Borough in Pennsylvania, US

Lansdowne is a borough in Delaware County, Pennsylvania, United States, located 6 mi southwest of Center City Philadelphia. It was named for the Marquess of Lansdowne. As of the 2020 census, Lansdowne had a population of 11,107.

Lansdowne grew quickly in the early part of the twentieth century, when a railroad stop was established near the intersection of Lansdowne Avenue and Baltimore Pike. The borough is primarily residential, with a commercial center near the original railroad stop. The borough also contained some light industrial buildings, which have been in decline in recent decades.

The borough is sometimes erroneously spelled "Landsdowne" or confused with Lansdale, in nearby Montgomery County.
==Geography==
Lansdowne is located in eastern Delaware County at (39.941345, -75.275343). It is bordered to the southeast by Yeadon, to the southwest by Clifton Heights, and to the north, east, west, and south by Upper Darby Township. Drexel Hill, a part of Upper Darby Township, borders Lansdowne to the northwest, and the borough of East Lansdowne is just 0.1 mi east of the Lansdowne border.

According to the United States Census Bureau, the borough has a total area of 3.1 km2, all land. Darby Creek, a tributary of the Delaware River, forms the southwestern and southern borders of the borough.

==Demographics==

Historical population
| Census | Pop. | Note | %± |
|---|---|---|---|
| 1890 | 875 |  | — |
| 1900 | 2,630 |  | 200.6% |
| 1910 | 4,066 |  | 54.6% |
| 1920 | 4,797 |  | 18.0% |
| 1930 | 9,023 |  | 88.1% |
| 1940 | 10,837 |  | 20.1% |
| 1950 | 12,169 |  | 12.3% |
| 1960 | 12,601 |  | 3.6% |
| 1970 | 14,090 |  | 11.8% |
| 1980 | 11,891 |  | −15.6% |
| 1990 | 11,712 |  | −1.5% |
| 2000 | 11,044 |  | −5.7% |
| 2010 | 10,620 |  | −3.8% |
| 2020 | 11,107 |  | 4.6% |

===Racial and ethnic composition===

Lansdowne borough, Pennsylvania – Racial and ethnic composition Note: the US Census treats Hispanic/Latino as an ethnic category. This table excludes Latinos from the racial categories and assigns them to a separate category. Hispanics/Latinos may be of any race.
| Race / Ethnicity (NH = Non-Hispanic) | Pop 2000 | Pop 2010 | Pop 2020 | % 2000 | % 2010 | 2020 |
|---|---|---|---|---|---|---|
| White alone (NH) | 8,236 | 4,848 | 3,614 | 74.57% | 45.65% | 32.54% |
| Black or African American alone (NH) | 2,063 | 4,670 | 5,909 | 18.68% | 43.97% | 53.20% |
| Native American or Alaska Native alone (NH) | 9 | 19 | 32 | 0.08% | 0.18% | 0.29% |
| Asian alone (NH) | 313 | 375 | 401 | 2.83% | 3.53% | 3.61% |
| Pacific Islander alone (NH) | 0 | 1 | 0 | 0.00% | 0.01% | 0.00% |
| Some Other Race alone (NH) | 22 | 18 | 95 | 0.20% | 0.17% | 0.86% |
| Mixed Race or Multi-Racial (NH) | 238 | 336 | 472 | 2.16% | 3.16% | 4.25% |
| Hispanic or Latino (any race) | 163 | 353 | 584 | 1.48% | 3.32% | 5.26% |
| Total | 11,044 | 10,620 | 11,107 | 100.00% | 100.00% | 100.00% |

===2020 census===
As of the 2020 census, Lansdowne had a population of 11,107. The median age was 41.1 years. 20.4% of residents were under the age of 18 and 16.7% of residents were 65 years of age or older. For every 100 females there were 86.6 males, and for every 100 females age 18 and over there were 83.4 males age 18 and over.
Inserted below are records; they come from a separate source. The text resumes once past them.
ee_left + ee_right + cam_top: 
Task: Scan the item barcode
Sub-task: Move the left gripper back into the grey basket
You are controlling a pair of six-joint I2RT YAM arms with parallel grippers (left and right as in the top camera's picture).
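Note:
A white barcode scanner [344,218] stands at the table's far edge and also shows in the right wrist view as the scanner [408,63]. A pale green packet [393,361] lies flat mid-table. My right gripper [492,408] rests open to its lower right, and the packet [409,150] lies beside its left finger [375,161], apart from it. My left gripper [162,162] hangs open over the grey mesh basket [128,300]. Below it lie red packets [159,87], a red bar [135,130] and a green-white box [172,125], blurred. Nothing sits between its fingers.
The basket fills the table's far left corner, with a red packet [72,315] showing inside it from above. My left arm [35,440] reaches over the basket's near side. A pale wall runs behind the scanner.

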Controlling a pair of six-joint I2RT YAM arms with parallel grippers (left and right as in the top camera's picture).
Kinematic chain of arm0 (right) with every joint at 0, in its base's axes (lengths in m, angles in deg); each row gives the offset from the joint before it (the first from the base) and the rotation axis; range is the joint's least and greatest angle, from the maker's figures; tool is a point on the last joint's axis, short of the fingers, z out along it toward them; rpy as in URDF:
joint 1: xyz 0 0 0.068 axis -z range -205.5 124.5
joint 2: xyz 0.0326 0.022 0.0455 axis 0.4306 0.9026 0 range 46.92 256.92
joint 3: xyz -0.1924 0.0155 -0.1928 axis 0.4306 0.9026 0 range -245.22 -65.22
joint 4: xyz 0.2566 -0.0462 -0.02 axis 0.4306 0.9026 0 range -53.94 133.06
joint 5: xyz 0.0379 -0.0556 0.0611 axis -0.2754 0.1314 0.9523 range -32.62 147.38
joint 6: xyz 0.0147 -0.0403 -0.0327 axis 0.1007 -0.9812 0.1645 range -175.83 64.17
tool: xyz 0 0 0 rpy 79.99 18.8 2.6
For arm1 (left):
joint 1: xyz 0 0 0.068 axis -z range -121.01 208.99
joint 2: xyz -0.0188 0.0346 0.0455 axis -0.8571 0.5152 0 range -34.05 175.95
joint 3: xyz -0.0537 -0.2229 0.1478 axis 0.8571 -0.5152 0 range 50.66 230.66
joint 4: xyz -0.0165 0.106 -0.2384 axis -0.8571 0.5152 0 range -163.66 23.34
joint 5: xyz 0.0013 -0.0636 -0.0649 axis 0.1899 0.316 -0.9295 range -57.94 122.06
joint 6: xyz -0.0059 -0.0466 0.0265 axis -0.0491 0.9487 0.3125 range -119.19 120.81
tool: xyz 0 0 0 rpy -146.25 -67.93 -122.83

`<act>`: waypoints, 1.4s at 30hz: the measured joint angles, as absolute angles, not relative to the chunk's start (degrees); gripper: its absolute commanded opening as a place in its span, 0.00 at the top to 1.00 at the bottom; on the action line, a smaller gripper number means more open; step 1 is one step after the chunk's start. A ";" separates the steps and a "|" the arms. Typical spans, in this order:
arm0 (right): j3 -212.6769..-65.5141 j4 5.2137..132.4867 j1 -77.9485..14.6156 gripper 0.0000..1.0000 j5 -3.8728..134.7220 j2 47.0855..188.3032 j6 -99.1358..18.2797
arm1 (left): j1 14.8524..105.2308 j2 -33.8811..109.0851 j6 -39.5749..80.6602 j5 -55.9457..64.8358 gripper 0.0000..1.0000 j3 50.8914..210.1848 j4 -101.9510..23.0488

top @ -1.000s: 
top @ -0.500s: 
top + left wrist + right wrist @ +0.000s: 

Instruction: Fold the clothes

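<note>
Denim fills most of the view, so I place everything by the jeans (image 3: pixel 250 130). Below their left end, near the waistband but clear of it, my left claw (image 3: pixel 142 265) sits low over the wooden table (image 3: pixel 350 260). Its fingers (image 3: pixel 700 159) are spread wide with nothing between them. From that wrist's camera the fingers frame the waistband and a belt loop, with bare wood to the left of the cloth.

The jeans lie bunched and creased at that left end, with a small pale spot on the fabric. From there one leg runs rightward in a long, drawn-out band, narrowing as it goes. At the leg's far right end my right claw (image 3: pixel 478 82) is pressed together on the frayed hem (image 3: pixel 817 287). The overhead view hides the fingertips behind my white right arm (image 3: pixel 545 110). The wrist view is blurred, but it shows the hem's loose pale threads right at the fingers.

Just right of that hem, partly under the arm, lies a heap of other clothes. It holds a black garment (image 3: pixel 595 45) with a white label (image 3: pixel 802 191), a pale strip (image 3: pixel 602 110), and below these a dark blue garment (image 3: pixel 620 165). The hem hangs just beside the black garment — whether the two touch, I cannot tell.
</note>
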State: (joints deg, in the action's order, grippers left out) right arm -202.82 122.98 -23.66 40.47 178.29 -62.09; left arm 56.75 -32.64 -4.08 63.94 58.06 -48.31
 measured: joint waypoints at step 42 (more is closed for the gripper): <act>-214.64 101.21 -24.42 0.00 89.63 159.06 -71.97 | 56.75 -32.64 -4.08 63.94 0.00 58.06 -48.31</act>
100.0% of residents lived in urban areas, while 0.0% lived in rural areas.

There were 4,732 households in Lansdowne, of which 26.7% had children under the age of 18 living in them. Of all households, 35.0% were married-couple households, 19.9% were households with a male householder and no spouse or partner present, and 37.4% were households with a female householder and no spouse or partner present. About 34.5% of all households were made up of individuals and 13.2% had someone living alone who was 65 years of age or older.

There were 5,030 housing units, of which 5.9% were vacant. The homeowner vacancy rate was 1.3% and the rental vacancy rate was 5.3%.

===2010 census===
As of the 2010 census, there were 10,620 people, 4,589 households, and 2,667 families residing in the borough. The population density was 8,990.2 PD/sqmi. There were 4,975 housing units at an average density of 4,211.5 /sqmi. The racial makeup of the borough was 47.1% White, 44.6% African American, 0.2% Native American, 3.6% Asian, 0.01% Pacific Islander, 0.7% some other race, and 3.8% from two or more races. Hispanic or Latino of any race were 3.3% of the population.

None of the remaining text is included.